We should own the vnode lock while we own buffer lock. There are exceptions, like we do not lock devvp for io, and async io 'gets out of vnode lock' when buffer lock owner is reassigned LK_KERNPROC. But otherwise, we keep vnode lock for the duration of io.

As consequence, vnode lock could be held for quite long time.
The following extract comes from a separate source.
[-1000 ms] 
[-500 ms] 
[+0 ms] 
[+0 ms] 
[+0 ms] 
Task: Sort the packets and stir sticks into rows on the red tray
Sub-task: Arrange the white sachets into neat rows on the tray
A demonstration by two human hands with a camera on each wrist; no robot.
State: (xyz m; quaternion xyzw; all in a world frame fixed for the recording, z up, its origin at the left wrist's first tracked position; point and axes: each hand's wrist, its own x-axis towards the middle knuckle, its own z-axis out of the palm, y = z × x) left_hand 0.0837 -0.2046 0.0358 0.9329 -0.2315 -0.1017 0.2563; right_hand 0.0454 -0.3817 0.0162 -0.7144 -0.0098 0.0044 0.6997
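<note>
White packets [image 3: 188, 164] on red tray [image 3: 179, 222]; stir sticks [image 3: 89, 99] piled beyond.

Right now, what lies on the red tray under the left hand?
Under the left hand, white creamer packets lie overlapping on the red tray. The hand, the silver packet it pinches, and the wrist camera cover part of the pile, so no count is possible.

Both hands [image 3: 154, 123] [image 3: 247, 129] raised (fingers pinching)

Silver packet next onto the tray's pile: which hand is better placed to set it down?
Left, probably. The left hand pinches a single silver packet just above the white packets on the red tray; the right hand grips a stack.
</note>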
For instance, on busy HDD 100 ms is completely normal, and I can regularly see peaks up to several seconds.

On the other hand, devices with deep queues and low latency like good nvme provide very different vnode lock hold times, sure.

sys/ufs/ffs/ffs_softdep.c
3254 ↗(On Diff #79045)

I considered to use it in softdep_prelink() as well, but not now.

3354 ↗(On Diff #79045)

K&R definition + bool look strange to me.

kib marked 3 inline comments as done.

Handled Mark' notes.

markj added inline comments.
sys/kern/vfs_vnops.c
3379 ↗(On Diff #79406)

Missing ws around /

3392 ↗(On Diff #79406)

Same here.

3379 ↗(On Diff #79045)

Should we perhaps add a debug counter for pause() calls?

This revision is now accepted and ready to land.Thu, Nov 12, 2:13 PM
kib marked 3 inline comments as done.

Unify code to sleep random interval, add counter.

This revision now requires review to proceed.Thu, Nov 12, 6:25 PM
This revision is now accepted and ready to land.Thu, Nov 12, 6:55 PM
This revision was automatically updated to reflect the committed changes.